**WHAT TO DO**.
For each line of the listing that holds "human", show the full line.
++++ EXERCISE INPUT ++++
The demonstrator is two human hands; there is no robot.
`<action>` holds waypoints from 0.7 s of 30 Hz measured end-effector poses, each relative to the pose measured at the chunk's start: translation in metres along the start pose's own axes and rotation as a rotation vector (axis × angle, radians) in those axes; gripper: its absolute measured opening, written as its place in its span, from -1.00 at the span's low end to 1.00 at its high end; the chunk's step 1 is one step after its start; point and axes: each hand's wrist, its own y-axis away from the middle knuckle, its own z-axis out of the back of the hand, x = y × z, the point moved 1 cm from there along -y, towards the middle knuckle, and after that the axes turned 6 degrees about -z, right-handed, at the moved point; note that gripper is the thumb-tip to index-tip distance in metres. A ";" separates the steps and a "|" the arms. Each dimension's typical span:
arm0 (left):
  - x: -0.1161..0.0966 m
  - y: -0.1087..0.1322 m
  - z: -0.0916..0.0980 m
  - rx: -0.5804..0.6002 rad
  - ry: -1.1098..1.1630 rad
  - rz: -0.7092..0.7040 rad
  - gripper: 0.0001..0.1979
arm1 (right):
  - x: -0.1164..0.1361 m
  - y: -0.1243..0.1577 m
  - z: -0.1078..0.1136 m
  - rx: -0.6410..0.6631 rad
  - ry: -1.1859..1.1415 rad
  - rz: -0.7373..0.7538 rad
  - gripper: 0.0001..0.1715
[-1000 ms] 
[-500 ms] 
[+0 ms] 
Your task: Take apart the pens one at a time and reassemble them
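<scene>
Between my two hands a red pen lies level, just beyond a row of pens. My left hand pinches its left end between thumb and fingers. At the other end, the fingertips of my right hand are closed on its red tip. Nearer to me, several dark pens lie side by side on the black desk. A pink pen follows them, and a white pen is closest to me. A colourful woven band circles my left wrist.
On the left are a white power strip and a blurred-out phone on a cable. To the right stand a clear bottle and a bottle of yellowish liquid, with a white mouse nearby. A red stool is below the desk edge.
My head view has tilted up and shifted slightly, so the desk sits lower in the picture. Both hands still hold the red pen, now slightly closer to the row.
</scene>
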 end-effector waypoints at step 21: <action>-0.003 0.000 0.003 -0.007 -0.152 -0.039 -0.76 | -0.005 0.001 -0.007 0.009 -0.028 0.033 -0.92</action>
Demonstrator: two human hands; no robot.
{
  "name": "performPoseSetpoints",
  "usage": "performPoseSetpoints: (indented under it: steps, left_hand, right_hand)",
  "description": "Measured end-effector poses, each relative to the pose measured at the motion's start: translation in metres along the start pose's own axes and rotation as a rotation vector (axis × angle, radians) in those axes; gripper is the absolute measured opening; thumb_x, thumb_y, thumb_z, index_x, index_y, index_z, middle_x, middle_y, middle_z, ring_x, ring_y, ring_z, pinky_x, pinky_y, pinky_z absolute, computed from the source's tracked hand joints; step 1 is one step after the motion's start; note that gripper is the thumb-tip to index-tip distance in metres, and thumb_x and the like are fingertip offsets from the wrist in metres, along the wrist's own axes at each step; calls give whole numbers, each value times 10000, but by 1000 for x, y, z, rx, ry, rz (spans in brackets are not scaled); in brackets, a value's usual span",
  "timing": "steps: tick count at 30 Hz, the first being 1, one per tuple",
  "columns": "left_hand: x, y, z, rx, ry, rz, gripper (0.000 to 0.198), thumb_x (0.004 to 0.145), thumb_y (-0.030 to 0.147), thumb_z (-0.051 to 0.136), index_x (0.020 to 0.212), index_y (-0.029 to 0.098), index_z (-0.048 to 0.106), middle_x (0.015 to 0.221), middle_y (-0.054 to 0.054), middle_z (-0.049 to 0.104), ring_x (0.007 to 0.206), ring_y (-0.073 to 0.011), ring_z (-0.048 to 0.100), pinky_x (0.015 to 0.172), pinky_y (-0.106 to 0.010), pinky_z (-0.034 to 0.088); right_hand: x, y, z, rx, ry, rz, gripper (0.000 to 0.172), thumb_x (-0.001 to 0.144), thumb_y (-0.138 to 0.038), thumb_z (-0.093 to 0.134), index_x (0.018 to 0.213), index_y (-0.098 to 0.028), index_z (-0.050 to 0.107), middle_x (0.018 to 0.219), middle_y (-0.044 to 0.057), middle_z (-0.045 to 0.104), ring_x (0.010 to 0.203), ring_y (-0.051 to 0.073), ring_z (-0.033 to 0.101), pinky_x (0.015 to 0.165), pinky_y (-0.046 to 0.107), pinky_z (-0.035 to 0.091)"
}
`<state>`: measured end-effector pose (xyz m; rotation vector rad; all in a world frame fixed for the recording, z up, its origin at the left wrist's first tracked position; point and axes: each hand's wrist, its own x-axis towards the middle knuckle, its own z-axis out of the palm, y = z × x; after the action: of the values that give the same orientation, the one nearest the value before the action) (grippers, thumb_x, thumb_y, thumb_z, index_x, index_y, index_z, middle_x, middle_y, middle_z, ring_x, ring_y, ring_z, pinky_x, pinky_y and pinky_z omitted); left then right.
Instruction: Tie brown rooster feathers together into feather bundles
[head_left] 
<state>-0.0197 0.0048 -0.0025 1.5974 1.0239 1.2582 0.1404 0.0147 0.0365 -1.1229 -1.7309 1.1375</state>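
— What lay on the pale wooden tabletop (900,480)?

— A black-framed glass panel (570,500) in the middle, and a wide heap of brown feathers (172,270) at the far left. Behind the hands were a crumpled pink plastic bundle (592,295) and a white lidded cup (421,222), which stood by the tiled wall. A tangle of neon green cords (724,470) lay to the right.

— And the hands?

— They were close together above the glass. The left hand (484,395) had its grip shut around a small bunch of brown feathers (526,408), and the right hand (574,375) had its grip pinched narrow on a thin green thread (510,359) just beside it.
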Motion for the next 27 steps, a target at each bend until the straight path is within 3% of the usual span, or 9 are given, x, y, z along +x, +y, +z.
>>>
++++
**RESPONSE AREA**.
The demonstrator is two human hands; there is no robot.
Demonstrator: two human hands; no robot.

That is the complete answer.